Go line by line through the data and copy those with the word "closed".

*** SOURCE DATA Section Begins ***

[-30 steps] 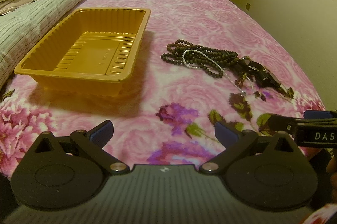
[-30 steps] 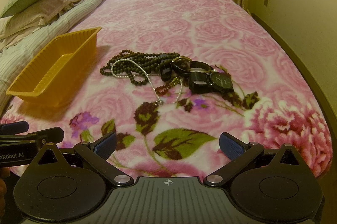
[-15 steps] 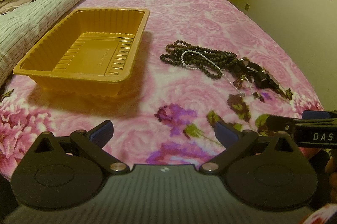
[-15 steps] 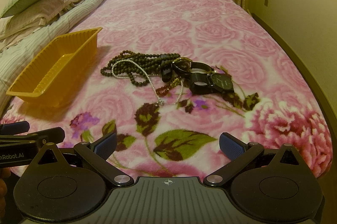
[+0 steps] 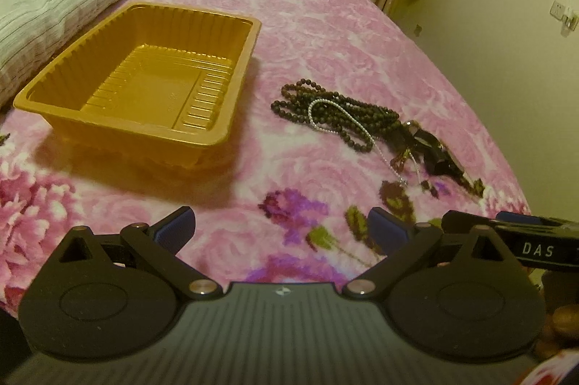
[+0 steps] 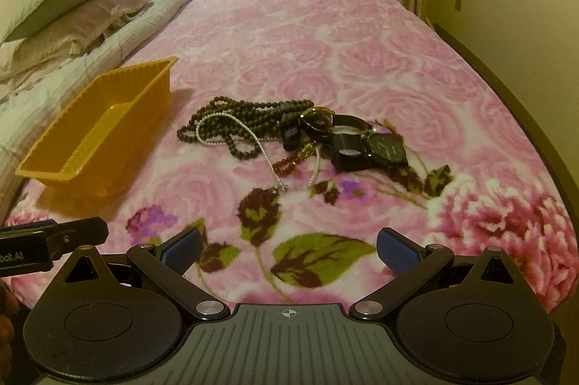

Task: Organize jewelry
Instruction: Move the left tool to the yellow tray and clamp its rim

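Where beads tangle, jewelry pile (image 6: 289, 135), dark, heaped

The bed is viewed low from its near edge by both wrist cameras, aimed forward past open fingers; the yellow tray (image 5: 144, 84) and bead necklaces (image 6: 246, 124) are shared (left view nearer the tray).

Empty orange tray (image 6: 97, 128) left of frame; tangled dark beads (image 6: 249, 120), pearl strand (image 6: 231, 128), black watches (image 6: 383, 149) heaped mid-frame on pink bedspread (image 6: 362, 59).
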Motion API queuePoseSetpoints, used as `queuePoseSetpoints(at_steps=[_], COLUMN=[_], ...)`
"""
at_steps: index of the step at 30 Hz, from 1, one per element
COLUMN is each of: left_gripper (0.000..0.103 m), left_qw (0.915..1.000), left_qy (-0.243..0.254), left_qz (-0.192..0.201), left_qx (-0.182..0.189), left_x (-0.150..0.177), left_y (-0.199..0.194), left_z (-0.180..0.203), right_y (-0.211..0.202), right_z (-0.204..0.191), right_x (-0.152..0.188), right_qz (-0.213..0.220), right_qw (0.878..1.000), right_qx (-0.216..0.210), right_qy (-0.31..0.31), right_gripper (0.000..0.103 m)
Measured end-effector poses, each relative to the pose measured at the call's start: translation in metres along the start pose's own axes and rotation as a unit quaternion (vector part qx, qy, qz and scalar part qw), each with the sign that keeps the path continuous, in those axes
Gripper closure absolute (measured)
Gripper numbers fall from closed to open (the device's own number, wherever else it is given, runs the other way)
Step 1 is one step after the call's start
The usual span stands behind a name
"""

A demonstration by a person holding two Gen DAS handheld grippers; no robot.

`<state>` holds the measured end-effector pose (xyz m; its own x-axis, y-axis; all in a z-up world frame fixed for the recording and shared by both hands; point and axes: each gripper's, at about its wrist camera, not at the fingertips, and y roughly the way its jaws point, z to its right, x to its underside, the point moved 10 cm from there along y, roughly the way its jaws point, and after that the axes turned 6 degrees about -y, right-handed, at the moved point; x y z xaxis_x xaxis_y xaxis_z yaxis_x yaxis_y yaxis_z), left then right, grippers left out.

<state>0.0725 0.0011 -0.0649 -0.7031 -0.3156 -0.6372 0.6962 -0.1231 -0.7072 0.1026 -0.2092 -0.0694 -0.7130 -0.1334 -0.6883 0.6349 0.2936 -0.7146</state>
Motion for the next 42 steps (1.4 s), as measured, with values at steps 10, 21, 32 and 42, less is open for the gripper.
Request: queuePoseSetpoints(at_steps=[10, 21, 32, 42], left_gripper=[0.018, 0.042, 0.071, 0.085], left_qw=[0.9983, 0.9892, 0.9958, 0.9966], left_qy=[-0.039, -0.039, -0.064, -0.076], left_qz=[0.039, 0.106, 0.040, 0.010], left_qx=[-0.017, -0.093, -0.052, -0.029], left_x=[-0.035, -0.106, -0.109, -0.106], left_y=[-0.016, -0.031, 0.021, 0.044], left_z=[-0.058, -0.171, -0.227, -0.230], right_y=[0.005, 0.018, 0.039, 0.055], right_z=[-0.006, -0.018, -0.029, -0.038], right_x=[-0.011, -0.011, -0.011, -0.015], right_qz=[0.014, 0.000, -0.022, -0.029], right_qw=[1.000, 1.000, 0.999, 0.999], right_qx=[-0.009, -0.001, 0.010, 0.005], right_qy=[0.006, -0.012, -0.026, -0.031], right_gripper=[0.000, 0.000, 0.001, 0.001])
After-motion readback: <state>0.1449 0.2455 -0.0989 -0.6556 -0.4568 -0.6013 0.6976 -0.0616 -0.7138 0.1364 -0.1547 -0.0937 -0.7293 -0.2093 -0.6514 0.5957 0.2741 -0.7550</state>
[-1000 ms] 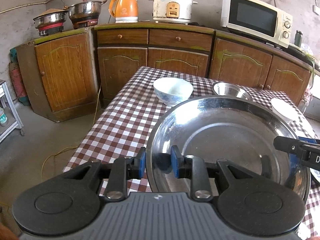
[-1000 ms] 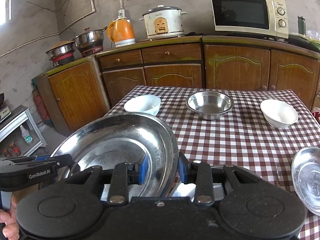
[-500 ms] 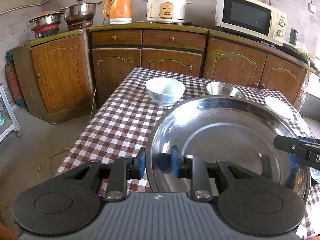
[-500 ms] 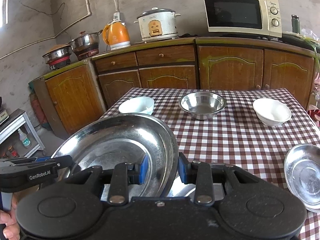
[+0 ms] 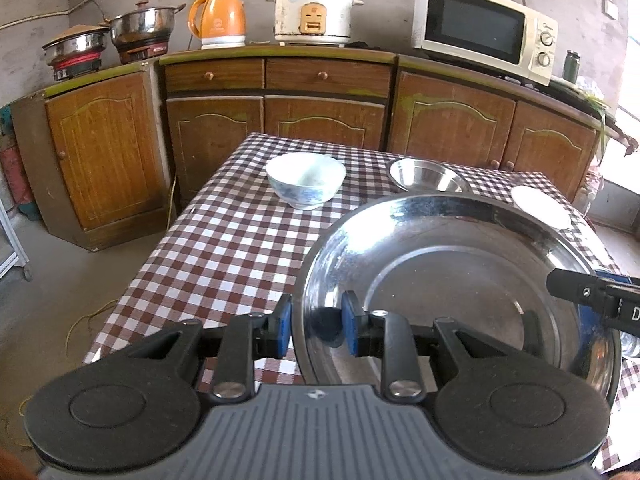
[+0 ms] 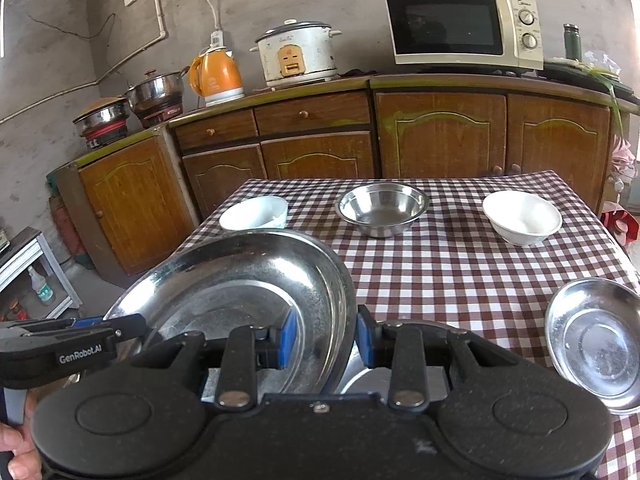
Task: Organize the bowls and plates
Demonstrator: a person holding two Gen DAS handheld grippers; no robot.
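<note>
A large steel plate (image 5: 460, 280) is held tilted above the checked table (image 5: 224, 248) by both grippers. My left gripper (image 5: 316, 322) is shut on its left rim. My right gripper (image 6: 326, 338) is shut on its right rim (image 6: 344, 300); the plate fills the lower left of the right wrist view (image 6: 240, 280). On the table stand a white-and-blue bowl (image 5: 306, 178), a steel bowl (image 6: 382, 208) and a white bowl (image 6: 522, 216). A small steel plate (image 6: 596, 340) lies at the right edge. Another steel dish (image 6: 360, 384) shows under the right gripper.
Wooden cabinets (image 6: 320, 152) run behind the table, with an orange kettle (image 6: 216, 76), a rice cooker (image 6: 296, 52), a microwave (image 6: 460, 26) and pots (image 6: 156, 96) on top. A white shelf (image 6: 28, 276) stands on the floor at left.
Both grippers have risen and drawn back slightly with the large plate; the table and bowls sit lower and farther in both views. The grips are unchanged.
</note>
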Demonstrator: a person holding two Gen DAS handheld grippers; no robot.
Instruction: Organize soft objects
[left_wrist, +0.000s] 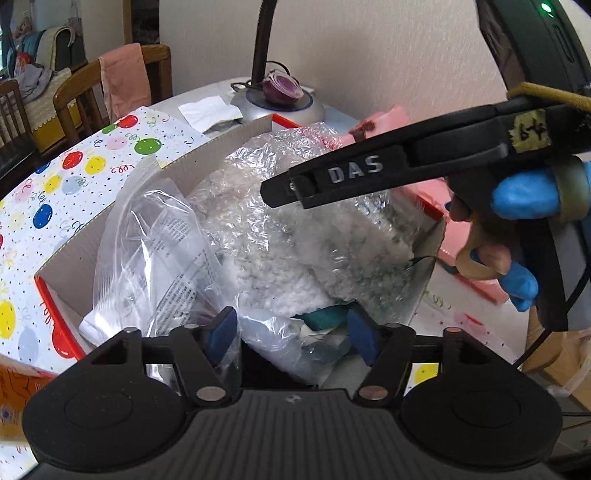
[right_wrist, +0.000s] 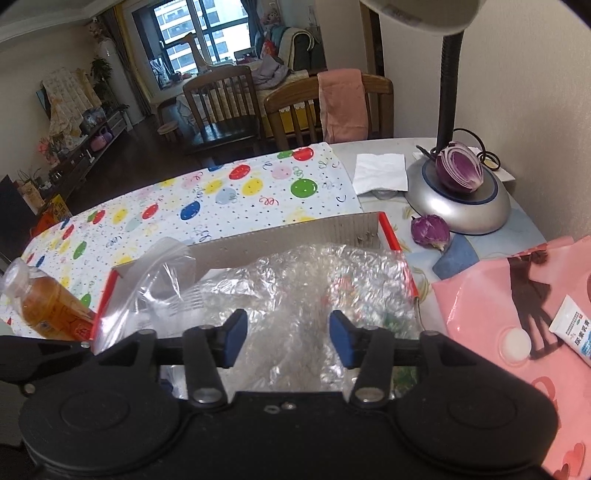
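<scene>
Both claws (left_wrist: 293, 338) (right_wrist: 288, 338) gape over boxed bubble wrap (right_wrist: 303, 280).

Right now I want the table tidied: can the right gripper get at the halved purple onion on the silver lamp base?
Probably yes. The right gripper is open over the cardboard box, and the halved purple onion sits uncovered on the silver lamp base beyond it; only the lamp's neck stands close.

balloon-print tablecloth (right_wrist: 221, 199) (pink bag (right_wrist: 517, 295))
</scene>
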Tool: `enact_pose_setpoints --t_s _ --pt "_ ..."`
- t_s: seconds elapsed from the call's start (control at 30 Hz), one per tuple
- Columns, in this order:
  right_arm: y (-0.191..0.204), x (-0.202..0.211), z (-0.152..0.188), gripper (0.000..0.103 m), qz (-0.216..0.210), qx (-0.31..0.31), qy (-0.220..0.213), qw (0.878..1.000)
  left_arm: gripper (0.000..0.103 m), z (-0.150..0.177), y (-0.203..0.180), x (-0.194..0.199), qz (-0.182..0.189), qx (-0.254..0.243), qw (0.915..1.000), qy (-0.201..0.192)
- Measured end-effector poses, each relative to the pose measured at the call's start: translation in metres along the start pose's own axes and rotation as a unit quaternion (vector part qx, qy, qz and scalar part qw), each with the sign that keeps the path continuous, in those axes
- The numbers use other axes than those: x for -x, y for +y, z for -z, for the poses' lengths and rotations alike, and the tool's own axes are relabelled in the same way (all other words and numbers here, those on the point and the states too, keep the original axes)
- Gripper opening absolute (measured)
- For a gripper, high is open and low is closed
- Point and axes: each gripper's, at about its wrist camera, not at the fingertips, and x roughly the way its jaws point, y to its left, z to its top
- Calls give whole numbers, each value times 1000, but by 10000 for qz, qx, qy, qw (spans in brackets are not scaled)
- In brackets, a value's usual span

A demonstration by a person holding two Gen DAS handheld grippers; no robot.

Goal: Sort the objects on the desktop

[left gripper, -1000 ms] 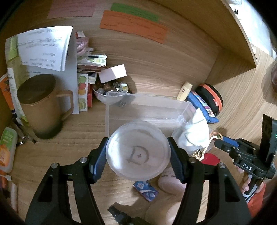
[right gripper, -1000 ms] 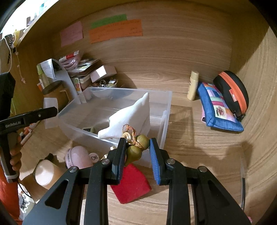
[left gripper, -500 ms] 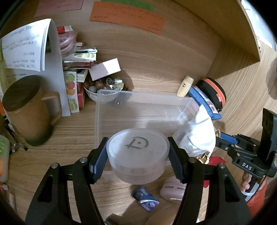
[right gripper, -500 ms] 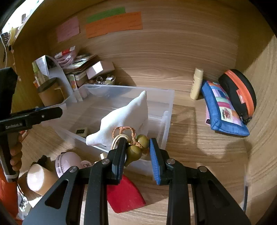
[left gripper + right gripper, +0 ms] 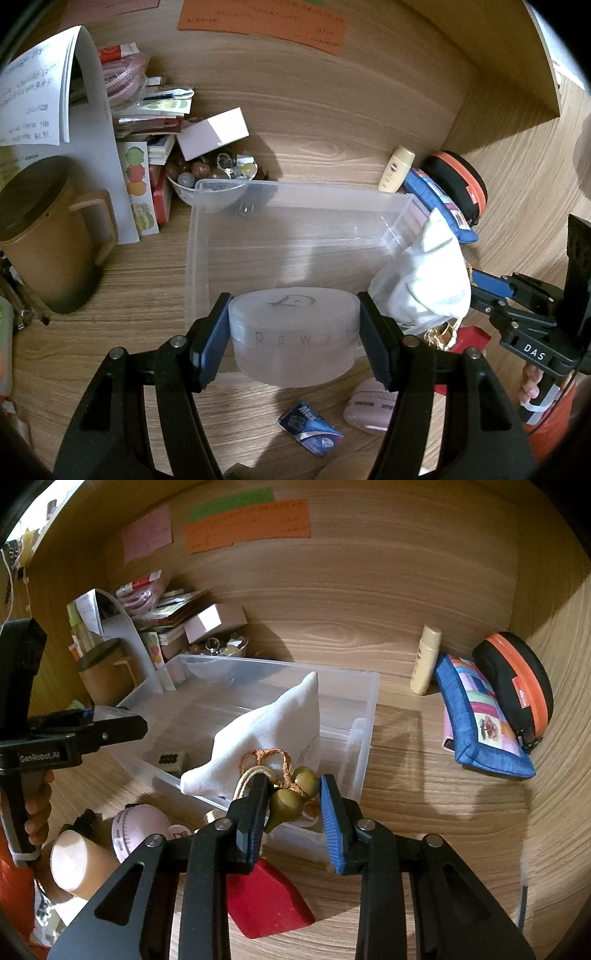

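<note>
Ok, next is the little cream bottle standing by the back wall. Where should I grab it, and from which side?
Probably the upper body of the cream bottle, just under the cap, coming from the front with the jaws to its left and right. It stands upright against the back wall, and the blue patchwork pouch crowds its lower right side.

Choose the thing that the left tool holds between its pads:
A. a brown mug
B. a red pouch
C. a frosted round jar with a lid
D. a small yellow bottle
C: in the left wrist view the left tool has its pads pressed on both sides of the frosted round jar, held above the near edge of the clear plastic bin.
</note>
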Motion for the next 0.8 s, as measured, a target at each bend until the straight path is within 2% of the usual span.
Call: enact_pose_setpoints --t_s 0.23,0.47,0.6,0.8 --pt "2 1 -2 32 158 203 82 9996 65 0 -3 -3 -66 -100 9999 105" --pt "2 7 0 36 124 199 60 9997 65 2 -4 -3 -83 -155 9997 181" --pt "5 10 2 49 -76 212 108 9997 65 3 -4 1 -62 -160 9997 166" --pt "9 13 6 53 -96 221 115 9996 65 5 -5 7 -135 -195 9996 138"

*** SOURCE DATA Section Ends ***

RESPONSE BOX –
Gripper numbers fall from closed to open (the device's own number, wherever else it is given, runs the other way)
- For a gripper, high is open and low is closed

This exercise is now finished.